**The task:**
All of the lines below should be copied word for word.
--- Information supplied ---
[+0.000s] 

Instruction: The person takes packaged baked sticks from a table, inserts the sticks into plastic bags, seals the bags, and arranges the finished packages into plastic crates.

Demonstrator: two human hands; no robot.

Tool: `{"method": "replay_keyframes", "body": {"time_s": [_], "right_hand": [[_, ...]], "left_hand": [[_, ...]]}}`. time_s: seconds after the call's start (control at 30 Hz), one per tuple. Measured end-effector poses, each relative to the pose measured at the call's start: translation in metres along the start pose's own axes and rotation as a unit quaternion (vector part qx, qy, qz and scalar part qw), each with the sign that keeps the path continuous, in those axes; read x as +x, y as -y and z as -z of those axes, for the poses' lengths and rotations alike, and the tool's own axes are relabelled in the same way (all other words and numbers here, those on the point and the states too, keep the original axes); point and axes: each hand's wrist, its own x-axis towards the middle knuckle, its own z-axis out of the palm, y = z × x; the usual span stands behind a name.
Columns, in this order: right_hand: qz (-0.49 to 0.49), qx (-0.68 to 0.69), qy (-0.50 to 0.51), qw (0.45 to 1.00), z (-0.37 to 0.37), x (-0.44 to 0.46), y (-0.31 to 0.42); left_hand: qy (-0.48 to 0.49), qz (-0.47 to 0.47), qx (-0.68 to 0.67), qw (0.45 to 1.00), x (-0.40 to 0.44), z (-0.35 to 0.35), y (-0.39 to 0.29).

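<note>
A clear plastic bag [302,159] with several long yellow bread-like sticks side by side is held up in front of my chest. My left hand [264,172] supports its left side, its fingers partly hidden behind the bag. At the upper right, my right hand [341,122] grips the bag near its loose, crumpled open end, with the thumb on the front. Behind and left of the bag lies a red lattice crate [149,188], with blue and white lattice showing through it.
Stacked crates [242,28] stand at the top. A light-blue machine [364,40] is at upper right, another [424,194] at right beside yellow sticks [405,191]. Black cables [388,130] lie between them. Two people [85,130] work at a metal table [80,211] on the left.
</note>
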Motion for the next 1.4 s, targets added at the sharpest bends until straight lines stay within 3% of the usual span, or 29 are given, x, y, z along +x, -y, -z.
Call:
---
**Output below:**
[+0.000s] 

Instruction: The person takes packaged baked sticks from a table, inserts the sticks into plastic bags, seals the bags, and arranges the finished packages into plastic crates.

Demonstrator: two human hands; no robot.

Tool: `{"method": "replay_keyframes", "body": {"time_s": [_], "right_hand": [[_, ...]], "left_hand": [[_, ...]]}}`. time_s: seconds after the call's start (control at 30 Hz), one per tuple. Measured end-effector poses, each relative to the pose measured at the call's start: translation in metres along the start pose's own axes and rotation as a unit quaternion (vector part qx, qy, qz and scalar part qw), each with the sign that keeps the path continuous, in those axes; read x as +x, y as -y and z as -z of those axes, for the poses' lengths and rotations alike, and the tool's own axes are relabelled in the same way (all other words and numbers here, those on the point and the states too, keep the original axes); point and axes: each hand's wrist, its own x-axis towards the middle knuckle, its own z-axis out of the palm, y = z × x; the usual span stands behind a name.
Columns, in this order: right_hand: qz (-0.49 to 0.49), qx (-0.68 to 0.69), qy (-0.50 to 0.51), qw (0.45 to 1.00), z (-0.37 to 0.37), x (-0.44 to 0.46), y (-0.31 to 0.42); left_hand: qy (-0.48 to 0.49), qz (-0.47 to 0.47), qx (-0.68 to 0.67), qw (0.45 to 1.00), x (-0.40 to 0.44), z (-0.35 to 0.35), y (-0.39 to 0.29).

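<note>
A clear plastic bag [302,159] with several long yellow bread-like sticks side by side is held up in front of my chest. My left hand [264,172] supports its left side, its fingers partly hidden behind the bag. At the upper right, my right hand [341,122] grips the bag near its loose, crumpled open end, with the thumb on the front. Behind and left of the bag lies a red lattice crate [149,188], with blue and white lattice showing through it.
Stacked crates [242,28] stand at the top. A light-blue machine [364,40] is at upper right, another [424,194] at right beside yellow sticks [405,191]. Black cables [388,130] lie between them. Two people [85,130] work at a metal table [80,211] on the left.
</note>
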Motion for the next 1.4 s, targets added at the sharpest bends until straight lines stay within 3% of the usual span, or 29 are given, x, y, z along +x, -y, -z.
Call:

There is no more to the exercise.